» WORK TO BE COMPLETED: Look through the records, and wherever the string "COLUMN" turns up, copy out that line.

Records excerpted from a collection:
"""

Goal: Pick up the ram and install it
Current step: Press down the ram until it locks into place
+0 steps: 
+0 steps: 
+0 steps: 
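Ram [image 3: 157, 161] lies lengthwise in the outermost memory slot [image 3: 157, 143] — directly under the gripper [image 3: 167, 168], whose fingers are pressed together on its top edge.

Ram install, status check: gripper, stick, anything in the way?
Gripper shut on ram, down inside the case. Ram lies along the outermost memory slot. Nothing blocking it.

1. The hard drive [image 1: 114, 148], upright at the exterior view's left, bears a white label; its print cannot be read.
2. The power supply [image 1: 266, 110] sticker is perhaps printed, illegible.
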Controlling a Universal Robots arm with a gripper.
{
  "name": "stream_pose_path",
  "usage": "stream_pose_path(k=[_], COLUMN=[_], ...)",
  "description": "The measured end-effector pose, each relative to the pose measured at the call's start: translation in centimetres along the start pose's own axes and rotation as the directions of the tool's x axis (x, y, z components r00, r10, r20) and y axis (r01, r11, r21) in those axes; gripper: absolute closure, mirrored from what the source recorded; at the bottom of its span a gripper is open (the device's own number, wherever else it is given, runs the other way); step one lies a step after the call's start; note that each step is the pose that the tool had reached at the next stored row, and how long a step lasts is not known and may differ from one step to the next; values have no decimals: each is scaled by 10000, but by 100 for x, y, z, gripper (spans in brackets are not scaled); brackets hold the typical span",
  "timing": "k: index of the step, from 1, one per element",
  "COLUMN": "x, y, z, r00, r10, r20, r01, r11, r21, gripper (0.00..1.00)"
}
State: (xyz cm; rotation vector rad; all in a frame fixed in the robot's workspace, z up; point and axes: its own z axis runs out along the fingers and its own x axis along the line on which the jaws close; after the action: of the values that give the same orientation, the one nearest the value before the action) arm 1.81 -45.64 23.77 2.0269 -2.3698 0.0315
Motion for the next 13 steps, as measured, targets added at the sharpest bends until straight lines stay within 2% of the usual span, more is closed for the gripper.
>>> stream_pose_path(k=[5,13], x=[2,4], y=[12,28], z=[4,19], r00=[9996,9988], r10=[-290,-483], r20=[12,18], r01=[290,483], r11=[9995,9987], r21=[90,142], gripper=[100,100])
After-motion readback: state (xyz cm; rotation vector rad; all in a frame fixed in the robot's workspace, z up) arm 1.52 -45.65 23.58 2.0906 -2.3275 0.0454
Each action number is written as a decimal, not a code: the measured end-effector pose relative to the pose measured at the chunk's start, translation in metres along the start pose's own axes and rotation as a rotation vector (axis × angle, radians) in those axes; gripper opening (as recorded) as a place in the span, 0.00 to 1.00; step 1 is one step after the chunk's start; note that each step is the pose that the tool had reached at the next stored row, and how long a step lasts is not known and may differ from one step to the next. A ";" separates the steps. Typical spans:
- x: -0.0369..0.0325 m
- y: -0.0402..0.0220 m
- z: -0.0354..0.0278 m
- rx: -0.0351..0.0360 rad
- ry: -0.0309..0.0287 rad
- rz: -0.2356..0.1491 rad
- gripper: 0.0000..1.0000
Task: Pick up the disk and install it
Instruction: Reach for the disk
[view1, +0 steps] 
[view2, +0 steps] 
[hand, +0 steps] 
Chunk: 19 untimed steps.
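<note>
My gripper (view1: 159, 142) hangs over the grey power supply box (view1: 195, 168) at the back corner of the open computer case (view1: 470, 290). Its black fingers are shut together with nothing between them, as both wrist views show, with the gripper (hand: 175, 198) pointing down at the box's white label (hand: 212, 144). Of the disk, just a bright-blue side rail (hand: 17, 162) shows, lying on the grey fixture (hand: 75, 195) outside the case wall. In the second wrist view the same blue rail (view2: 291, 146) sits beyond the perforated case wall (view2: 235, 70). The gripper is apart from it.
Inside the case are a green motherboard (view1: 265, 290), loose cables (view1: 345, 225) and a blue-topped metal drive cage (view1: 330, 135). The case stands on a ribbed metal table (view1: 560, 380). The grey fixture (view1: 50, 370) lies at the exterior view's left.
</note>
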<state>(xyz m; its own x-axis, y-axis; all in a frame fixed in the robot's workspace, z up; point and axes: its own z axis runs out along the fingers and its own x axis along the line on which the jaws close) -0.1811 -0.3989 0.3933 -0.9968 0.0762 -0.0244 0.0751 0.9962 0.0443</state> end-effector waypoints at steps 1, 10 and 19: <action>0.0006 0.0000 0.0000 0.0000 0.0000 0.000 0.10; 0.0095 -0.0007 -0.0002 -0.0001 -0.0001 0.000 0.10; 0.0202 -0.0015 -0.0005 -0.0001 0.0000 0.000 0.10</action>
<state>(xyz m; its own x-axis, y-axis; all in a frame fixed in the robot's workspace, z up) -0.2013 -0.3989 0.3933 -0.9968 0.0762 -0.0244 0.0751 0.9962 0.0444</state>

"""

» TASK SOLUTION:
  "usage": "stream_pose_path(k=[_], COLUMN=[_], ...)",
  "COLUMN": "x, y, z, r00, r10, r20, r01, r11, r21, gripper (0.00..1.00)"

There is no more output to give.